But my most abiding impression has been in how leadership looks from two very different perspectives. You see, we made two courtesy calls to two partners and I would not normally have taken away very different reflections on these encounters because as the delegation supporting our bosses, we are really just part of the furniture. We take notes, nod approvingly and laugh at the occasional joke. We don't really matter - and it's fine. Until it isn't.
You see, life is often like that boiled frog analogy. I started thinking about this recently when chatting with my colleagues and we were lamenting the state of some of our admin support (which I really should stop complaining about - more on this later). Somebody then said something to the effect that as former police officers, we are very resilient and 'we survive'. Which is true. We grit our teeth and just get on with it because there is a job to do. And for the most part, things aren't so bad that we can't even do our job.
But in a perverse way, that perspective then become some sort of badge of pride, of honour, that we 'survive'. And we then forget, or is more often the case, give up trying to improve things. That is not right. Because there is another way to think about this. And that is that we could have done better. How much of how we perform is down to our mental state? That we feel someone has our back, and will do whatever it takes to help us succeed, that we are all in it together? And next time when you are in a position of responsibility for a team, one of your most important tasks is to create the conditions for them to perform. That arguably comes before anything else such as managing and motivating them.
Back to what I really wanted to talk about.
When we make a courtesy call on some VIP, the staffers are often invisible and we learn that this is the norm. And so it was with the first call on this trip. The VIP spoke to the leader of our delegation, and not once to the rest of us. He barely looked at us (only doing so at the start when he shook our hands) and the closest he came to acknowledging our presence was to sort of say in general that there were refreshments (scones and fruit). The call ended, and gifts were exchanged between the bosses, and he then left the room, carrying the gifts himself. His staffer then handed out the gifts to the rest of us.
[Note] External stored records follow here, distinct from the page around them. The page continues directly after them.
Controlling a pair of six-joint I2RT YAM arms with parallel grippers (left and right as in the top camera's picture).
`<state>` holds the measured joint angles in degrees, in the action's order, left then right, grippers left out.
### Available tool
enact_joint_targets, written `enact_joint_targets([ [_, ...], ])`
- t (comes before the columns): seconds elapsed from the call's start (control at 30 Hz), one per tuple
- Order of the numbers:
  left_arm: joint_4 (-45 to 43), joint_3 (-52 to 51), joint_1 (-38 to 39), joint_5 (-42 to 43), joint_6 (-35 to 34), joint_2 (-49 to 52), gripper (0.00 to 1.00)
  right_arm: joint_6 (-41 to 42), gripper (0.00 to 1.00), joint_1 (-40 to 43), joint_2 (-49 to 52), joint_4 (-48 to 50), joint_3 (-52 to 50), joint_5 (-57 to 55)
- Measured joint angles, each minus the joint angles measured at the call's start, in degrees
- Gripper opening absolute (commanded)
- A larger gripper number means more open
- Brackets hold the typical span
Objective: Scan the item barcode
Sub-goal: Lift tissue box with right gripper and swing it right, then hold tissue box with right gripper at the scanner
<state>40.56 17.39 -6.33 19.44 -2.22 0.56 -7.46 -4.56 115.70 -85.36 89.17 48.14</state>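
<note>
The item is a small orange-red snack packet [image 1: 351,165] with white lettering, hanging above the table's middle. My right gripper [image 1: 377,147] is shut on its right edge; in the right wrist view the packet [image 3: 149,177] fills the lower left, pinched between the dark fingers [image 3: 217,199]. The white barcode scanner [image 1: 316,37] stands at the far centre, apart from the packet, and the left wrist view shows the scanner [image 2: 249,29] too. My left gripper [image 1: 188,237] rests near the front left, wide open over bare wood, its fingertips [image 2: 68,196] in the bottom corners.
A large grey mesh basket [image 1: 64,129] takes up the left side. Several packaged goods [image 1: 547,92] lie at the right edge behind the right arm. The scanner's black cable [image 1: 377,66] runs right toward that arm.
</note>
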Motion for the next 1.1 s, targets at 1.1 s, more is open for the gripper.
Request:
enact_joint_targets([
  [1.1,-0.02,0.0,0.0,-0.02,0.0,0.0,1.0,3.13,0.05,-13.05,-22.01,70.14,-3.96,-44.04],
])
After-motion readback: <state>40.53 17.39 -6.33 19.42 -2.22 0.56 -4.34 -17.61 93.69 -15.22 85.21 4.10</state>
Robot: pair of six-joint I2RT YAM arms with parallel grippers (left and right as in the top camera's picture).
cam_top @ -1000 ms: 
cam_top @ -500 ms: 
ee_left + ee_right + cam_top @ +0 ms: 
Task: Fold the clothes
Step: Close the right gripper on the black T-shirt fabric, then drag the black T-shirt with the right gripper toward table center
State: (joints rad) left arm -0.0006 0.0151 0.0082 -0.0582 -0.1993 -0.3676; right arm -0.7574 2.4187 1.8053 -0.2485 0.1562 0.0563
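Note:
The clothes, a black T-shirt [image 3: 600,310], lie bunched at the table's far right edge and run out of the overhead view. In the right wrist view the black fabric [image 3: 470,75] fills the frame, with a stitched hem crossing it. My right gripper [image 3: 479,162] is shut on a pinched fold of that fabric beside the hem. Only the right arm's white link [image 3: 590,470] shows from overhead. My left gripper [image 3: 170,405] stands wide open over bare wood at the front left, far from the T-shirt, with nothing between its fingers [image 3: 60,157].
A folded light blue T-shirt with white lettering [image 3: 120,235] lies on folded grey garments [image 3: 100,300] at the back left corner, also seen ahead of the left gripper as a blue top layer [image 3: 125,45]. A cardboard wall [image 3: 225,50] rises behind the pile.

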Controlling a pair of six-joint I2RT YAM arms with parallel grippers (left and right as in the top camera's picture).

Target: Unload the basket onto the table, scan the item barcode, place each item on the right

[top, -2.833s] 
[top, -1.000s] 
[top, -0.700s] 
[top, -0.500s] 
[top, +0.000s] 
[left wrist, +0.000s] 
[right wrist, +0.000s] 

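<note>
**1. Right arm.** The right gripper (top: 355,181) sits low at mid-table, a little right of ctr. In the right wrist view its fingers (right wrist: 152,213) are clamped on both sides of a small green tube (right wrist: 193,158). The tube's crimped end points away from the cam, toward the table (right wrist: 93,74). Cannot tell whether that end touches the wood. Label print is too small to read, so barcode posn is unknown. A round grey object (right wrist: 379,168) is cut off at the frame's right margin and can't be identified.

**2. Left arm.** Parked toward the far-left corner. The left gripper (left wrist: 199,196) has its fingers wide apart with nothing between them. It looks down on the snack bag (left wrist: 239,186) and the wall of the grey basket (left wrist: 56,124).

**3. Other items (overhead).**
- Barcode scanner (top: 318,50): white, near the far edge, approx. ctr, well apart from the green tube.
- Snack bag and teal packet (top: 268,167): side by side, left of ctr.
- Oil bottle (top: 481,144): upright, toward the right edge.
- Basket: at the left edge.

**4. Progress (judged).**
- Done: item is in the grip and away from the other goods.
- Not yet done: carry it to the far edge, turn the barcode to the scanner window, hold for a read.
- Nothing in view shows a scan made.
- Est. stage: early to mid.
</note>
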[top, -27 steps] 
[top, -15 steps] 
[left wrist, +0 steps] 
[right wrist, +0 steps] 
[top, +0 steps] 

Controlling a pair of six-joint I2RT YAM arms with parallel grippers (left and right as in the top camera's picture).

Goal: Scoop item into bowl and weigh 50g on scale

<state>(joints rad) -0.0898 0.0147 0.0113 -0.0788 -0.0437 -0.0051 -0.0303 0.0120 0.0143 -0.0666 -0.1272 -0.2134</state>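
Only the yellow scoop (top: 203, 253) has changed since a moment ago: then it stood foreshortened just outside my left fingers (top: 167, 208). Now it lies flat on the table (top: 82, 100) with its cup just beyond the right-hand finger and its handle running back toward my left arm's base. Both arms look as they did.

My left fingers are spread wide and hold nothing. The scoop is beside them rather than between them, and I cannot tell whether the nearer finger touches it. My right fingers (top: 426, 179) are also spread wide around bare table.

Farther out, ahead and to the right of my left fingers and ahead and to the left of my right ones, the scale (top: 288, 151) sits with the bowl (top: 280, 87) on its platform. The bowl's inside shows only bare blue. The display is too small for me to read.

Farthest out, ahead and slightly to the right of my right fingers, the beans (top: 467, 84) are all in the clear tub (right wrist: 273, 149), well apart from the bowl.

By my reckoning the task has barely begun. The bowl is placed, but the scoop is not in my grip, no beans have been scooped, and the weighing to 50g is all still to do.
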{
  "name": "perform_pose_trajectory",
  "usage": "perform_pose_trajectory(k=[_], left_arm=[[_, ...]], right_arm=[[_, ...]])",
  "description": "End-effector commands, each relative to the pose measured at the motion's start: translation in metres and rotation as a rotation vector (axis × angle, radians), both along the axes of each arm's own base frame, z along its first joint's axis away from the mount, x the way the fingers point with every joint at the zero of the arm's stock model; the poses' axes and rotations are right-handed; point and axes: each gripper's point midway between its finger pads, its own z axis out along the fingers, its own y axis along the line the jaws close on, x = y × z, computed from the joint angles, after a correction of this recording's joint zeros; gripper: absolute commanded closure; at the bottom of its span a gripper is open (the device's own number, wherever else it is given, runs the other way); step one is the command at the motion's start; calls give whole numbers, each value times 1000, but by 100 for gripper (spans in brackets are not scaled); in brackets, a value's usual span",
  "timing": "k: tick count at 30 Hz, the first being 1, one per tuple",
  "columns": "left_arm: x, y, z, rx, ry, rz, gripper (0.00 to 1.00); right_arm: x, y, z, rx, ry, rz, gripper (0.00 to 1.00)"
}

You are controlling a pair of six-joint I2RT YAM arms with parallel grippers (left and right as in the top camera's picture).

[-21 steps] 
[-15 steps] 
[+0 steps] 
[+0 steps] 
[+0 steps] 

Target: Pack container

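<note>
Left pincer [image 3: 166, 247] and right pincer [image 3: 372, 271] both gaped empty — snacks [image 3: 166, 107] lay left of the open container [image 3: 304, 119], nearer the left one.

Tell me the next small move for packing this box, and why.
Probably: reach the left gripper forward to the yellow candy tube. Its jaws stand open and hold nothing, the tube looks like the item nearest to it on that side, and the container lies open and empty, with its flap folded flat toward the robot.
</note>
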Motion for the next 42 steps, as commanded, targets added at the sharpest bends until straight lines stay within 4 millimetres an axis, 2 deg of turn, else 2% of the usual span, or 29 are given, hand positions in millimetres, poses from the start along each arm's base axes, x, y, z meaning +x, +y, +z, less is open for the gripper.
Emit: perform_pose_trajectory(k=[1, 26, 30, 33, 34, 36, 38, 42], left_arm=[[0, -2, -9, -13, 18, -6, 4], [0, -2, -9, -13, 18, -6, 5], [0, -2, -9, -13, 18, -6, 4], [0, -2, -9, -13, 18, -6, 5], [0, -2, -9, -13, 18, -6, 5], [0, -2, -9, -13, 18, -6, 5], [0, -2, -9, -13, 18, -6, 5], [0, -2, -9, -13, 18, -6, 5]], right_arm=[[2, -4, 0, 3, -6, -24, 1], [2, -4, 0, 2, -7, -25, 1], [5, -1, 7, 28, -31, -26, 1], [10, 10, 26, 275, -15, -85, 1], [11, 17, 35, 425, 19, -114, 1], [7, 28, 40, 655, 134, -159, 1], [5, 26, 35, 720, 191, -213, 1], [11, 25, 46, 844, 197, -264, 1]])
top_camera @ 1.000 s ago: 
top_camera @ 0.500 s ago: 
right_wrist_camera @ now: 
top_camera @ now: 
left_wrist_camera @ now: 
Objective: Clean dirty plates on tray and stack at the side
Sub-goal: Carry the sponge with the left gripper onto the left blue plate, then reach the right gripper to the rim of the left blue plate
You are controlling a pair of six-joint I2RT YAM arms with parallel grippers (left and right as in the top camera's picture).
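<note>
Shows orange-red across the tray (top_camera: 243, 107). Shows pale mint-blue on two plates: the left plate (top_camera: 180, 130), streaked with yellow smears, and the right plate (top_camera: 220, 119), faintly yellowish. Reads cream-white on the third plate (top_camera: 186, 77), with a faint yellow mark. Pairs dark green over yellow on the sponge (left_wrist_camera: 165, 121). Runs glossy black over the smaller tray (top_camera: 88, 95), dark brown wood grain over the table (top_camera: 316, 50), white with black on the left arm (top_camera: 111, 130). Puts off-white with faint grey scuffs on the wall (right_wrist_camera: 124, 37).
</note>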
It was interesting that our leader noticed how the VIP carried out the gifts himself. Often we observe though our own individual lens - e.g. we observe a leader though our experience of leading. Impressions of others are never purely objective are they? In a way, our own biases and perspectives often are a powerful influence on what we notice. We like people who are like us, or like the version of us we believe we are. We notice their positive traits more readily and easily. The converse is also true. We notice the faults in others that do not agree with our perspectives and values and downplay their virtues that we may not have.
Anyway like I said,, I would not have given this a second thought if not for meeting another VIP the next day. He was such a good host, greeting us warmly and then asking all of us to introduce ourselves. And then at the end, he personally handed us our gifts and even said to me, "You know where I am KC", meaning that I could call on him. Not that I am likely to of course and in all likelihood it was just a throwaway line used as a matter of courtesy but it works you know? Making people feel that they matter is so important.
I am not even remotely suggesting that the two incidents are a true reflection of the two personalities. We sometimes have good days, and sometimes bad days. Sometimes we are not on our game and people see the worst of us and think that is us. Very often there are no second chances to create a better impression. Engagement opportunities are often infrequent - which means each encounter is precious. So we need to ensure we are always as close to the best version of ourselves as we can be.
And this means taking a critical view of ourselves. Self-awareness is so important and I think this is where the Spirit moves us. After that ranting session with my colleagues, I felt no better than the people I ranted about. I get carried away too easily and begin to sound arrogant, or at least feel superior in some ways to them. So I told myself that I will stop doing this.
I don't mean to stop being critical because that means reverting to being that boiled frog. But I need to watch my tone, become objective, be less emotional. Stop making the story about me because that is what rants are all about.